14 de dezembro de 2021
Arte

Todas as coisas são afetadas pelo tempo.

Uma fralda descartável leva 450 anos para se decompor. Em apenas milisegundos o Hidrogênio-7 se transforma em Hidrogênio comum. Cientistas usam o carbono 14 para determinar a idade de fósseis animais e vegetais ou de qualquer objeto a partir do fato de que o período de meia-vida do carbono 14 é de aproximadamente 5.730 anos.

Ideias também têm um tempo de vida.

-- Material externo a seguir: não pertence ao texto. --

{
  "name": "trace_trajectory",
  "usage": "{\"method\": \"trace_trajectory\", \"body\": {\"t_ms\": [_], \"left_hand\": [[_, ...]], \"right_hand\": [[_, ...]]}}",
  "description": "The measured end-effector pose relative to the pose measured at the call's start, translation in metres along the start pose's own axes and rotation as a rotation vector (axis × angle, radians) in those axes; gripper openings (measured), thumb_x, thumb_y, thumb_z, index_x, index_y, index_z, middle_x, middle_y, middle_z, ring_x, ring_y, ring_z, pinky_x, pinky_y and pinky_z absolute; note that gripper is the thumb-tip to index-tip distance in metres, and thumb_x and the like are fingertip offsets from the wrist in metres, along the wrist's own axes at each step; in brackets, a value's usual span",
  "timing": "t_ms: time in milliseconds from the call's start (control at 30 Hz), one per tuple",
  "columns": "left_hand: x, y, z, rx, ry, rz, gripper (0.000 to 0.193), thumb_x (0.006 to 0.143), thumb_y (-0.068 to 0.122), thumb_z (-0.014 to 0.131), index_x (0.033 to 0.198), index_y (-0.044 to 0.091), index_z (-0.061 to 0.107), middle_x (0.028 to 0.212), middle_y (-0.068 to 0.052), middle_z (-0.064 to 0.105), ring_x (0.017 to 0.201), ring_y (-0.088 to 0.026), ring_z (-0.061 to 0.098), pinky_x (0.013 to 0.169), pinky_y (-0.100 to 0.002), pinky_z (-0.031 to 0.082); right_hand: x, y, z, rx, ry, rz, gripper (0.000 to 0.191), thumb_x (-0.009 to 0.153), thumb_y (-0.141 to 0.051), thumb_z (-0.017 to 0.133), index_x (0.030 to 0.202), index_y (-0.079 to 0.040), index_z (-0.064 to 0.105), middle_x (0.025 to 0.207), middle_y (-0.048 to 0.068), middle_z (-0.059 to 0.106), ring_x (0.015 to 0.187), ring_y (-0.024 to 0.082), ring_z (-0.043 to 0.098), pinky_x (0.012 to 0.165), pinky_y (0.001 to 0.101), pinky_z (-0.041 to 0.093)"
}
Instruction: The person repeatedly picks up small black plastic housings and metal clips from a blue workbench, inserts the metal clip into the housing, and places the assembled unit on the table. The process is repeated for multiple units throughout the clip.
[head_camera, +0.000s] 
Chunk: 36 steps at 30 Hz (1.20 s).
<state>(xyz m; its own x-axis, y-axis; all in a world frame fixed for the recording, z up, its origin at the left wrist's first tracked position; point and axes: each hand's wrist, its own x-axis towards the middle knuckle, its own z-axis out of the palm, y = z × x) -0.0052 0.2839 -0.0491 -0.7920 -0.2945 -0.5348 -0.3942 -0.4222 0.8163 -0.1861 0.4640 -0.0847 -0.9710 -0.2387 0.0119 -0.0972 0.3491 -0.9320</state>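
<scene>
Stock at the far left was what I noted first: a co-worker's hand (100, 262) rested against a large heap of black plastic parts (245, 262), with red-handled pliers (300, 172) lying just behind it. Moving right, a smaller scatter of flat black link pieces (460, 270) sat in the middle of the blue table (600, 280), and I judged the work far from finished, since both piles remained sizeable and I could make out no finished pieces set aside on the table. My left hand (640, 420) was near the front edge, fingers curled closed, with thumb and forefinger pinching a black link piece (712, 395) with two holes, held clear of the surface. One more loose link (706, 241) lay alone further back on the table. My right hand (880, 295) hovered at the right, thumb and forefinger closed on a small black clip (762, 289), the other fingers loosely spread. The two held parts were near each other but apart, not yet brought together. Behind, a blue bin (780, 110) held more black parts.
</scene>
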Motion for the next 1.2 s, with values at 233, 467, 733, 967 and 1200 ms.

A grosso modo esse tempo pode ser medido pelo seu impacto cultural.

Einstein escreveu um artigo há 120 anos atrás que ainda está sendo discutido e revisado. Certamente teve mais impacto na época em que escreveu mas sua influência ainda continua presente.

As peças de Shakespeare ganharam mais relevância e importância ao longo do tempo, apesar de na época suas encenações terem alcançado sucesso popular.

Darwin continua sendo comentado até hoje. E Freud. E Nietzsche. E sempre haverá alguém que acabou de descobrir Clarice Lispector.

Hoje em dia, quando influenciadores, apresentadores, comentaristas, artistas, políticos, etc, comunicam alguma ideia, o objetivo imediato é que essa ideia ganhe tração, seja curtida, compartilhada e viralize -- pra usar uma palavra dos tempos. Dos bilhões de tweets que são tuítados todos os dias, talvez algumas dezenas tenham uma sobrevida de um ano ou mais. A maioria desaparece em poucos milisegundos. Por outro lado, um artigo científico, um ensaio, um conto, tem provavelmente mais tempo de vida. É muito possível que um livro publicado este ano só seja lido e comentado por um número razoável de leitores daqui a dez anos, em muitos casos após a morte do autor.

Na época em que vivemos há uma exaltação em favor das ideias de milisegundos. Se tornou mais valioso produzir milhares de ideias que duram segundos do que poucas ideias que duram uma década.

Não tenho certeza se nos beneficiamos disso.